Oh. The Catholic Church is just another denomination. It doesn’t matter what you believe as long as you are a good person.

WHAT are you THINKING? Get the matter of the children decided right now. If your wife is a staunch Baptist, don’t believe for a minute that this will not tear your relationship to shreds when the time comes. Ah, the good old days when the non-Catholic spouse had to sign on the dotted line that the children would be raised Catholic.

Marriage counselors and divorce lawyers make millions on people like you.
 
ahhhh - cringe.
Ditto.
Ever heard, “A house divided against itself shall not stand?”
Or “No man can serve two masters?”

Faith isn’t just an experience that we proffer to one another.
The Catholic faith isn’t “as good as” the Baptist faith, or vice versa.
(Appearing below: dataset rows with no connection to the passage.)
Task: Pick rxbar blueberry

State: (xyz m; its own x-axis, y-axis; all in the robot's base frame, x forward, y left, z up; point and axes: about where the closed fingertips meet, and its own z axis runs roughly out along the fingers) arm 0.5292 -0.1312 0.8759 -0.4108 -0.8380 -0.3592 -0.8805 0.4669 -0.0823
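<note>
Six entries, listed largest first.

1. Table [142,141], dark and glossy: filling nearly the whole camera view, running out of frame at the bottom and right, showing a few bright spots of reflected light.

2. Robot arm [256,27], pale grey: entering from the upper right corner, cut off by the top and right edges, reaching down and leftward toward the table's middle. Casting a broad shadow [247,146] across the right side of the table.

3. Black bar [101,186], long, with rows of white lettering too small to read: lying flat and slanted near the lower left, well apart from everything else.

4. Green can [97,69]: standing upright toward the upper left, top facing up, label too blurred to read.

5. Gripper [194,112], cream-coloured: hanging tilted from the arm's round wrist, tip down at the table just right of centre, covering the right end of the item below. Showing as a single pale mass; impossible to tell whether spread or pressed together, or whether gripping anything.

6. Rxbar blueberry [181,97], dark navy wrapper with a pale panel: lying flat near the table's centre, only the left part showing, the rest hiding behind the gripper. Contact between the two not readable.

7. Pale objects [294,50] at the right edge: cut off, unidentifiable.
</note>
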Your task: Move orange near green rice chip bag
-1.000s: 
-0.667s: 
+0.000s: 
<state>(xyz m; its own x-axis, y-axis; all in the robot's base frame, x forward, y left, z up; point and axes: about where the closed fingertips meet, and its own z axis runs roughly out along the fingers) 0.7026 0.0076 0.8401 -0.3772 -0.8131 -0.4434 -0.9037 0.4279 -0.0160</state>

ou’re heading right for the “indifferentism” or relativistic approach that really all religions have some truth in them, so it doesn’t much matter if you are Catholic and your wife Baptist, or which church your kids “pick”.

It matters.
If your children are baptized Catholic, and later “pick” something else, they’d be rejecting their Catholic faith, not “picking” another one. Big difference. And by that rejection, they’re risking, at the least, not having the fullest possible relationship with God. He will give them all graces they need, but without the Catholic faith it’s just going to be that much harder for them. That’s why, although I love my Protestant brothers and sisters (in my case, literally as my sister DID become Protestant in her 20s when she married an Episcopalian), I know from experience how much harder it is for them to have the full relationship with God that we can have as practicing faithful Catholics. After all, they mostly lack the Real Presence, confession and absolution, and unchanging truth. Individually speaking, they can be as devout (even more devout) than an individual Catholic, but collectively speaking, we who are practicing faithful Catholics enjoy a much deeper and fruitful relationship with our Loving Father.

You can respect her faith, as a fellow Christian she is as much a child of God as you are. But you can’t confuse “respect” or “tolerance” with unconditional acceptance as so many do today; otherwise, you might just as well become a Baptist yourself, because why bother being something different if you think Baptists are just as right in their faith?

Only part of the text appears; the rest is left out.